* [Exercise brief]:
Reproduce the entries that follow precisely, setting aside any images.

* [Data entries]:
--- START ---

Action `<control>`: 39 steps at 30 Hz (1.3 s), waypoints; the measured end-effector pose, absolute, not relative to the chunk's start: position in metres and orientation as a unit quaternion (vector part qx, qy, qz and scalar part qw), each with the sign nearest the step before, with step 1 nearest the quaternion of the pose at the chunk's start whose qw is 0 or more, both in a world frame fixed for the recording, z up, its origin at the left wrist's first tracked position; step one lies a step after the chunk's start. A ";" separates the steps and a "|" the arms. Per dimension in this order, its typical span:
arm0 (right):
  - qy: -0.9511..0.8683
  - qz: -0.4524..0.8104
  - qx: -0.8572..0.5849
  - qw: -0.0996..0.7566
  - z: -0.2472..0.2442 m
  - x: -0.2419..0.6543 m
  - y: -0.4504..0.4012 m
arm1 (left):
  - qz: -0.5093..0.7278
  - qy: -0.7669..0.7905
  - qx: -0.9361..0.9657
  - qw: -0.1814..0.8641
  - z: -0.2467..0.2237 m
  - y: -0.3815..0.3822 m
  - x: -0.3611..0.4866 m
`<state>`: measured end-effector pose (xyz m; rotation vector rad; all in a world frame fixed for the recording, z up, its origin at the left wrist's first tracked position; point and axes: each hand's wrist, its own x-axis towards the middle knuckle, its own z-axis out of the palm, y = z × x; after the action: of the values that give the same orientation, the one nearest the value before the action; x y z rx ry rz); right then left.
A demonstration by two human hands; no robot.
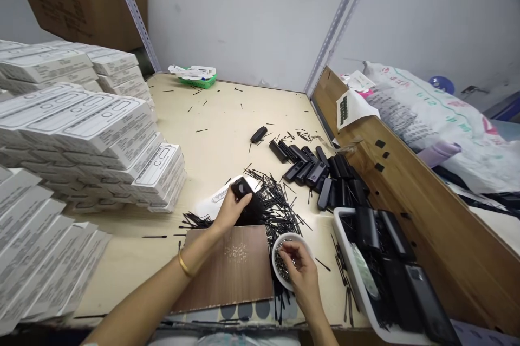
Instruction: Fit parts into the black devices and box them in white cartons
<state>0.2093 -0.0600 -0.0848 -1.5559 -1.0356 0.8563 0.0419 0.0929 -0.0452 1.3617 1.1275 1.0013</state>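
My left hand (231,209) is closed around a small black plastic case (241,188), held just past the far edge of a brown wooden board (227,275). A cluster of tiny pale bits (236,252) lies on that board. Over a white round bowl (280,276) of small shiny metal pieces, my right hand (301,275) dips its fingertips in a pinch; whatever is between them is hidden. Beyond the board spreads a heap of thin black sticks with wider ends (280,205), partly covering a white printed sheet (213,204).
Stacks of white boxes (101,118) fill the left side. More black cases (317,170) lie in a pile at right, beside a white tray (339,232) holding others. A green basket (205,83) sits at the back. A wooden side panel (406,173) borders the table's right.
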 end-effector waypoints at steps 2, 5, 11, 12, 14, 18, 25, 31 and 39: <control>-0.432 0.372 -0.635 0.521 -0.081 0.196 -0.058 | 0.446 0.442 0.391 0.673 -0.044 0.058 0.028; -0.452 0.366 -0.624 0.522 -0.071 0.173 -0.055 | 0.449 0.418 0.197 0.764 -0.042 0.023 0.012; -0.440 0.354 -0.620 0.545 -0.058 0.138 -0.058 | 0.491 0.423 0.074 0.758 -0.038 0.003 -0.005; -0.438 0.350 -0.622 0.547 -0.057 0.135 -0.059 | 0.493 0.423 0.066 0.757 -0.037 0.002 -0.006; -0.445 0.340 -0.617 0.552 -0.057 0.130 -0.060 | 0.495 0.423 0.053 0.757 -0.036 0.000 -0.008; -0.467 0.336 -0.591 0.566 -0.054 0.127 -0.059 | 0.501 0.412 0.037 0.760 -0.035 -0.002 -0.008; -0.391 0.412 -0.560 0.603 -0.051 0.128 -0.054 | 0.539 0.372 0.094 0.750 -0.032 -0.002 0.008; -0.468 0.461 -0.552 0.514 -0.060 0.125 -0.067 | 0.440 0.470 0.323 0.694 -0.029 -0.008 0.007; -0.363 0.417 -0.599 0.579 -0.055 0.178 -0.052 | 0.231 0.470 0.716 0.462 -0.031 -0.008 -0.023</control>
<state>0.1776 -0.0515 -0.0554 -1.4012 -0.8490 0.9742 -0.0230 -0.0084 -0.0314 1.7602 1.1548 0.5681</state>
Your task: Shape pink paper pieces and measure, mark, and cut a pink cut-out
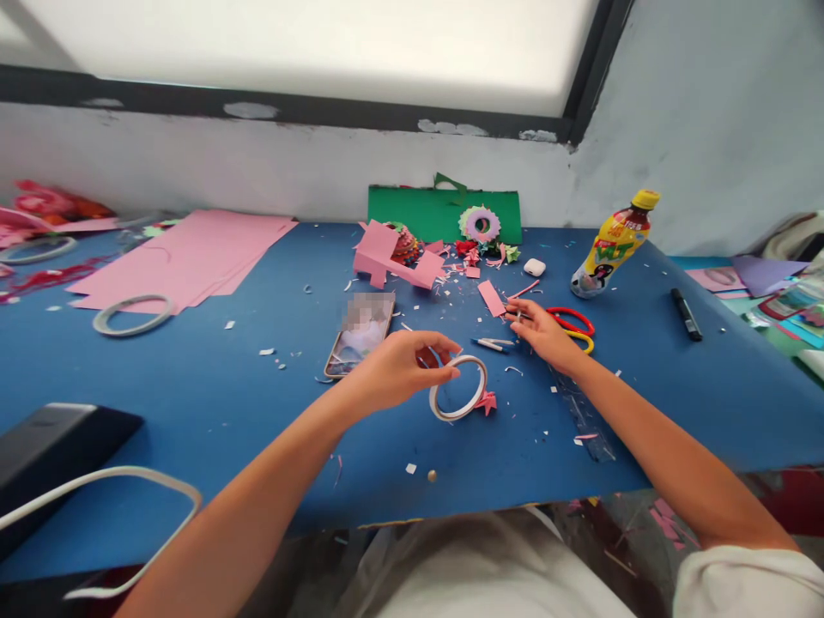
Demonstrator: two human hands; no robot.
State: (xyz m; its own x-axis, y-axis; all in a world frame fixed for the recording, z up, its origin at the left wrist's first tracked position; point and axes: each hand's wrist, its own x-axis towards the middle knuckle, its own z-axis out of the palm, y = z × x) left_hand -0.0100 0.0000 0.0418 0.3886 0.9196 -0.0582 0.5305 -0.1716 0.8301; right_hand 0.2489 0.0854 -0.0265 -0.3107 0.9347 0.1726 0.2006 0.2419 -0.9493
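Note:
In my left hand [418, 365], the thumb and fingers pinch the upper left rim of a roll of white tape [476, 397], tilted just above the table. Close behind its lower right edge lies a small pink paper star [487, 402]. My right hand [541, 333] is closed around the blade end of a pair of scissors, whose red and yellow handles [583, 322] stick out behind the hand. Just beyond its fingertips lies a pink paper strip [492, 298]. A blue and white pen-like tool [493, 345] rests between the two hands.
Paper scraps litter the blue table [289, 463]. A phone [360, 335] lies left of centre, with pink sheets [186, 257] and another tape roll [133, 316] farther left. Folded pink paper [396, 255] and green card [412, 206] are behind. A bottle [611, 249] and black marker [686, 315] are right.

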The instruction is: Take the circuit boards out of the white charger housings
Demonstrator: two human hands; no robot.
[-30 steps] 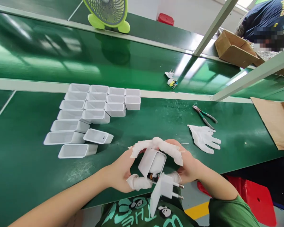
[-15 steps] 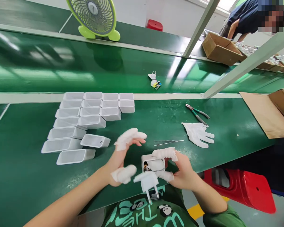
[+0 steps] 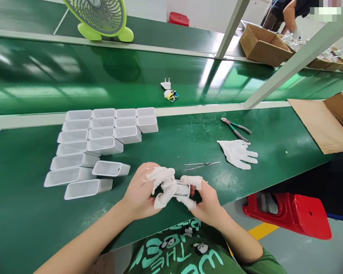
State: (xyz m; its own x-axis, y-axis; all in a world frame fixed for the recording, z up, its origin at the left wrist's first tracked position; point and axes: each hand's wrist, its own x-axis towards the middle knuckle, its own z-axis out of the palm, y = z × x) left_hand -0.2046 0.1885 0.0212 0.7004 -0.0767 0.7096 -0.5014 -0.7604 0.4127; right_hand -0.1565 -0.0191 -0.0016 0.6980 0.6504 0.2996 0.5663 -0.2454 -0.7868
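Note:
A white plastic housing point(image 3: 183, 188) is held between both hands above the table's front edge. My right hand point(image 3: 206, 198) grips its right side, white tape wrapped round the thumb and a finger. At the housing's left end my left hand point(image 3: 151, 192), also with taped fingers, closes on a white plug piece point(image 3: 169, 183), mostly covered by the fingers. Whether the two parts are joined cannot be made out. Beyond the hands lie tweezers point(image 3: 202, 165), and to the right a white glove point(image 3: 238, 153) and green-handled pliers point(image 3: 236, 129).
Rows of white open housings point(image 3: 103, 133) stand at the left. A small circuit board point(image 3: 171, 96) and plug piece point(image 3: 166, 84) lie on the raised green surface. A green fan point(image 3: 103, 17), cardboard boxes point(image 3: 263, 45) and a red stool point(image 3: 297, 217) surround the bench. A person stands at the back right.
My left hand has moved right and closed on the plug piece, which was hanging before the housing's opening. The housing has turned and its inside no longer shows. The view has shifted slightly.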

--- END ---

* [Solution for this exercise]:
Action `<control>`: 39 steps at 30 Hz (1.3 s), waypoints; the measured end-effector pose, absolute, not relative to the chunk's start: position in metres and orientation as a unit quaternion (vector part qx, qy, qz and scalar part qw), each with the sign nearest the step before, with step 1 nearest the quaternion of the pose at the chunk's start whose qw is 0 or more, both in a world frame fixed for the recording, z up, its origin at the left wrist's first tracked position; step one lies a step after the chunk's start. A ";" separates the steps and a "|" the arms. Per dimension in this order, its typical span:
arm0 (right):
  - qy: -0.9511..0.8683
  - qz: -0.4524..0.8104
  - qx: -0.8572..0.5849
  - qw: -0.0996..0.7566
  - z: -0.2472..0.2442 m
  - x: -0.2419..0.6543 m
  - y: -0.4504..0.4012 m
arm1 (left):
  - qz: -0.5093..0.7278
  - qy: -0.7669..0.7905
  - qx: -0.9361..0.9657
  - qw: -0.1814..0.8641
  - z: -0.2467..0.2237 m
  - y: -0.3815..0.3822 m
  - x: -0.3611..0.4866 m
`<state>`: measured end-effector pose (xyz m; rotation vector rad; all in a world frame fixed for the recording, z up, its origin at the left wrist's first tracked position; point and axes: each hand's wrist, its own x-axis towards the middle knuckle, its own z-axis out of the palm, y = z × x; after the action: of the values that give the same orientation, the one nearest the value before the action; x y z rx ry rz); right then left.
A demonstration by two human hands; no robot.
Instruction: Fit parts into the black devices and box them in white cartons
<state>0.2093 -0.0600 -0.0848 -1.5559 -1.0356 0.8563 0.0419 0.0929 -0.0452 1.3617 1.1275 1.0013</state>
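My left hand (231,209) is closed around a small black plastic case (241,188), held just past the far edge of a brown wooden board (227,275). A cluster of tiny pale bits (236,252) lies on that board. Over a white round bowl (280,276) of small shiny metal pieces, my right hand (301,275) dips its fingertips in a pinch; whatever is between them is hidden. Beyond the board spreads a heap of thin black sticks with wider ends (280,205), partly covering a white printed sheet (213,204).
Stacks of white boxes (101,118) fill the left side. More black cases (317,170) lie in a pile at right, beside a white tray (339,232) holding others. A green basket (205,83) sits at the back. A wooden side panel (406,173) borders the table's right.
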 end-effector waypoints at steps 2, 5, 11, 12, 14, 18, 25, 31 and 39: <control>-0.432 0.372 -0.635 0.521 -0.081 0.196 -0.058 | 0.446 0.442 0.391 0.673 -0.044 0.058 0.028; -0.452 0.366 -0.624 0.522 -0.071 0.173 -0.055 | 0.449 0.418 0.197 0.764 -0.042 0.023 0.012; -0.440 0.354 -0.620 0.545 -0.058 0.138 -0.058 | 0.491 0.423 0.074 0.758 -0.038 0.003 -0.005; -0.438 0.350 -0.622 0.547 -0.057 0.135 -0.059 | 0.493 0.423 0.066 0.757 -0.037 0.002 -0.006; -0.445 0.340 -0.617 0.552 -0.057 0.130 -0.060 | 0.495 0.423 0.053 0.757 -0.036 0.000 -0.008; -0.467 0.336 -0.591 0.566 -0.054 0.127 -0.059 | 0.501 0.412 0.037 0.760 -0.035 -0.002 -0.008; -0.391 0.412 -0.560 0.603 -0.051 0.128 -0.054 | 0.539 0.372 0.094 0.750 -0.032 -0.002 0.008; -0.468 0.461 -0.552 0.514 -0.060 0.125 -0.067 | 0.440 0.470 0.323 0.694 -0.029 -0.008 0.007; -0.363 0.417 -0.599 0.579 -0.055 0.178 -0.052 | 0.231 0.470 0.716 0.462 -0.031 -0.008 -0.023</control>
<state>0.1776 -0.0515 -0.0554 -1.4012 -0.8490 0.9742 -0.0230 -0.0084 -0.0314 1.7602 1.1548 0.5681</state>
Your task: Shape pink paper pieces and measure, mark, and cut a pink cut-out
Demonstrator: two human hands; no robot.
State: (xyz m; its own x-axis, y-axis; all in a world frame fixed for the recording, z up, its origin at the left wrist's first tracked position; point and axes: each hand's wrist, its own x-axis towards the middle knuckle, its own z-axis out of the palm, y = z × x) left_hand -0.0100 0.0000 0.0418 0.3886 0.9196 -0.0582 0.5305 -0.1716 0.8301; right_hand 0.2489 0.0854 -0.0265 -0.3107 0.9347 0.1726 0.2006 0.2419 -0.9493
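Note:
In my left hand [418, 365], the thumb and fingers pinch the upper left rim of a roll of white tape [476, 397], tilted just above the table. Close behind its lower right edge lies a small pink paper star [487, 402]. My right hand [541, 333] is closed around the blade end of a pair of scissors, whose red and yellow handles [583, 322] stick out behind the hand. Just beyond its fingertips lies a pink paper strip [492, 298]. A blue and white pen-like tool [493, 345] rests between the two hands.
Paper scraps litter the blue table [289, 463]. A phone [360, 335] lies left of centre, with pink sheets [186, 257] and another tape roll [133, 316] farther left. Folded pink paper [396, 255] and green card [412, 206] are behind. A bottle [611, 249] and black marker [686, 315] are right.
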
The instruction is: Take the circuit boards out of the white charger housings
Demonstrator: two human hands; no robot.
[-30 steps] 
[-15 steps] 
[+0 steps] 
State: (xyz m; its own x-axis, y-axis; all in a world frame fixed for the recording, z up, its origin at the left wrist's first tracked position; point and axes: each hand's wrist, its own x-axis towards the middle knuckle, its own z-axis out of the palm, y = z × x) left_hand -0.2046 0.1885 0.0212 0.7004 -0.0767 0.7096 -0.5014 -0.7604 0.4127; right_hand -0.1565 -0.0191 -0.0016 0.6980 0.6504 0.2996 0.5663 -0.2454 -0.7868
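Note:
A white plastic housing point(image 3: 183, 188) is held between both hands above the table's front edge. My right hand point(image 3: 206, 198) grips its right side, white tape wrapped round the thumb and a finger. At the housing's left end my left hand point(image 3: 151, 192), also with taped fingers, closes on a white plug piece point(image 3: 169, 183), mostly covered by the fingers. Whether the two parts are joined cannot be made out. Beyond the hands lie tweezers point(image 3: 202, 165), and to the right a white glove point(image 3: 238, 153) and green-handled pliers point(image 3: 236, 129).
Rows of white open housings point(image 3: 103, 133) stand at the left. A small circuit board point(image 3: 171, 96) and plug piece point(image 3: 166, 84) lie on the raised green surface. A green fan point(image 3: 103, 17), cardboard boxes point(image 3: 263, 45) and a red stool point(image 3: 297, 217) surround the bench. A person stands at the back right.
My left hand has moved right and closed on the plug piece, which was hanging before the housing's opening. The housing has turned and its inside no longer shows. The view has shifted slightly.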

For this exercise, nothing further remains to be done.